Mardi au deuxième jour de son procès, la cour d'assises des Pyrénées-Orientales a entendu le témoignage de la première femme que Rançon a agressée. Une agression sexuelle pour laquelle il n'a jamais été condamné.

La toute première femme agressée par Jacques Rançon a témoigné
La toute première femme agressée par Jacques Rançon a témoigné © AFP / Raymond Royg

Mardi, en fin d’après midi, c’est la toute première femme agressée par Jacques Rançon qui est venue témoigner. C’était il y a 42 ans, dans la Somme, à l’époque Jacques Rançon avait 16 ans, comme elle. Elle n’a jamais oublié ce qui s’était passé.

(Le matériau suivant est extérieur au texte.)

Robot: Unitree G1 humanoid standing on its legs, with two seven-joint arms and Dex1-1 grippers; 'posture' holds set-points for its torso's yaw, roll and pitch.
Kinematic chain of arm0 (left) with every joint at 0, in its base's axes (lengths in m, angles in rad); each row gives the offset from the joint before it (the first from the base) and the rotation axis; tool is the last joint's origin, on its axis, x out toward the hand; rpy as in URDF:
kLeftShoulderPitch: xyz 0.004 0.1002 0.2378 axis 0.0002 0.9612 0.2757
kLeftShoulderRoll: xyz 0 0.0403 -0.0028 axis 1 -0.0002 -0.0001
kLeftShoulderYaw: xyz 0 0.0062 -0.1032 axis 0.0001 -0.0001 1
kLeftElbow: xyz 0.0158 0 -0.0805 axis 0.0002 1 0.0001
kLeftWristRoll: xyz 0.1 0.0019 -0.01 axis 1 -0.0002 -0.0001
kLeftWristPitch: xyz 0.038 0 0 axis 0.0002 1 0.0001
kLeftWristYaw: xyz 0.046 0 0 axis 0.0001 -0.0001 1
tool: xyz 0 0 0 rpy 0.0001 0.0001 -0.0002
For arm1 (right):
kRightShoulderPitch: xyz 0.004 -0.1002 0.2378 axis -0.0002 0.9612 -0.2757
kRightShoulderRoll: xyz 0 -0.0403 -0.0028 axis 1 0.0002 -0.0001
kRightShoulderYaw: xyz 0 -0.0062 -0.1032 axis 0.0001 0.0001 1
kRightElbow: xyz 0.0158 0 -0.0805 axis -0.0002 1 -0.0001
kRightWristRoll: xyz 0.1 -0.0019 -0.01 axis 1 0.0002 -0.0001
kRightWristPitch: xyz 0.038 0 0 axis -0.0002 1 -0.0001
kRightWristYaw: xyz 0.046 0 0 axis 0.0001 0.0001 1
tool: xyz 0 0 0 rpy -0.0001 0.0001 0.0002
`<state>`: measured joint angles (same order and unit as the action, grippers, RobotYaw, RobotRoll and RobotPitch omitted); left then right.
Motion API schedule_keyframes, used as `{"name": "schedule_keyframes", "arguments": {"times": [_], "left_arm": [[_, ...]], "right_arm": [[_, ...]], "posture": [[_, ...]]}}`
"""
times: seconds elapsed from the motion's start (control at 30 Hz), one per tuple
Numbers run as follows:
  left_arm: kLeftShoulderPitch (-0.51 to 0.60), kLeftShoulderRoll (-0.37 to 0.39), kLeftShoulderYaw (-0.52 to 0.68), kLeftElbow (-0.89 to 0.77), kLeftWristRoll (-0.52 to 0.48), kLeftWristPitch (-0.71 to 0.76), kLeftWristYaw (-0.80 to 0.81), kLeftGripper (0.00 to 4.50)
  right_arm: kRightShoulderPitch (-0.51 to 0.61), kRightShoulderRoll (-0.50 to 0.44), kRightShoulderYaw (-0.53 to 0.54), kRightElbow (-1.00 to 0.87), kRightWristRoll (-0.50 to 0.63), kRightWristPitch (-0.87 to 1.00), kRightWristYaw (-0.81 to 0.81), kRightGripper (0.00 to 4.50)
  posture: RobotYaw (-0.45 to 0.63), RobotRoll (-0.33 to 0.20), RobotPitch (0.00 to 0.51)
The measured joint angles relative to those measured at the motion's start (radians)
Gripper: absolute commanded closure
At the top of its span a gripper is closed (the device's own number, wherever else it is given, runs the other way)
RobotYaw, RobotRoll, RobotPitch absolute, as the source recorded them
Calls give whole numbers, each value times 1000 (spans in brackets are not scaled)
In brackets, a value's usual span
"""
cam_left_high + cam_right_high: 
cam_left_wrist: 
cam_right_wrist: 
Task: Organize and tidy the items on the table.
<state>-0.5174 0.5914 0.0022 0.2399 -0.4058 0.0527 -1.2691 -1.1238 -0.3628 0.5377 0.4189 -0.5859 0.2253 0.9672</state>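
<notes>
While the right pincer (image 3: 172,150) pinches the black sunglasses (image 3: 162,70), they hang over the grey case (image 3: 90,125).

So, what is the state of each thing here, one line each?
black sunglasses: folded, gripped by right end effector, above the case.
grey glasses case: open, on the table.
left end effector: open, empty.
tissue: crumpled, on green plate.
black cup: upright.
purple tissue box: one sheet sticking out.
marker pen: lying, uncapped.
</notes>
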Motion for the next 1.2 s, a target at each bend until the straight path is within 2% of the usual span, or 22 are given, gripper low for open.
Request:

Marie-Line triture un mouchoir entre ses mains. Cette femme de 59 ans se souvient parfaitement de ce samedi, où elle rentrait à pied de la gare. Jacques Rançon, caché dans les bois, se jette sur elle à son passage. "Il m’a étranglée, il a essayé de me violer" dit-elle avant d’éclater en sanglots. Une passante met le jeune homme en fuite. Le père de Marie-Line donne une correction à Jacques Rançon, et l’emmène chez les gendarmes. Mais ceux-ci déconseillent de porter plainte : c’est un pauvre garçon, issu d’une famille misérable. 

Pour l’avocat des parties civiles, Etienne Nicolau, cette première agression était pourtant un signal : "Ce qui s'est passé lorsqu'il avait 16 ans, il l'a reproduit par la suite. Elle explique qu'il a commencé par lui serrer le cou et on sait que dans toutes les agressions commises par Rançon, il y a eu d'abord une tentative d’étranglement. Il a terrorisé cette femme on peut regretter qu'il n'y ait pas eu à ce moment là au moins une sanction de principe contre Jacques Rançon."

Suite à l’agression, la jeune fille d’alors avait perdu tous ses cheveux d’un coup. Aujourd’hui, quand on lui demande ce qu’elle veut dire à Jacques Rançon, Marie-Line lâche : "qu’il crève en prison". 

Une enfance misérable sans aucune éducation

Pour les psychiatres, la base des agissements criminels de l'accusé, c'est cette première agression sexuelle pour laquelle il n'a jamais été condamné, mais aussi une enfance misérable, longuement évoquée mardi, à travers les témoignages de sa demi-sœur et de son instituteur.

Francis Roy a 19 ans quand il prend son premier poste d’instituteur dans la Somme, en 1970. Il a eu le jeune Jacques Rançon deux ans dans sa classe, entre 10 et 12 ans. Presque 50 ans après, il se souvient de ce garçon misérable : "J'ai connu un gamin de 10 ans qui était plutôt timide et réservé, qui vivait dans un milieu familial très, très défavorisé. Il vivait dans un baraquement en tôle et en bois qui datait de la guerre 14-18. C'était la misère, vraiment. Il n'était pas éduqué, il s'élevait tous seul. Dans cette famille là, tous les enfants ont été retiré et placés dans des familles d'accueil justement parce qu’ils présentaient une carence éducative, pourquoi cet enfant est-il resté dans sa famille ?" se demande Francis Roy.

L'ancien instituteur s’en veut de n’avoir pas pu faire quelque chose pour empêcher la suite : "Quand vous vous dites que vous avez eu cet enfant dans votre classe durant deux ans comme élève, peut-être qu'il aurait suffit de dire ou faire autrement pour qu'on n'en arrive pas là" dit-il. "Ce qu'il a fait est affreux et impardonnable, il est malade, on en peut pas faire des choses pareilles si on n'est pas déglingué dans sa tête" conclut-il tristement.

Le procès se poursuit jusqu’au 26 mars. Mercredi l’ex compagne et le fils de l’accusé sont attendus à la barre.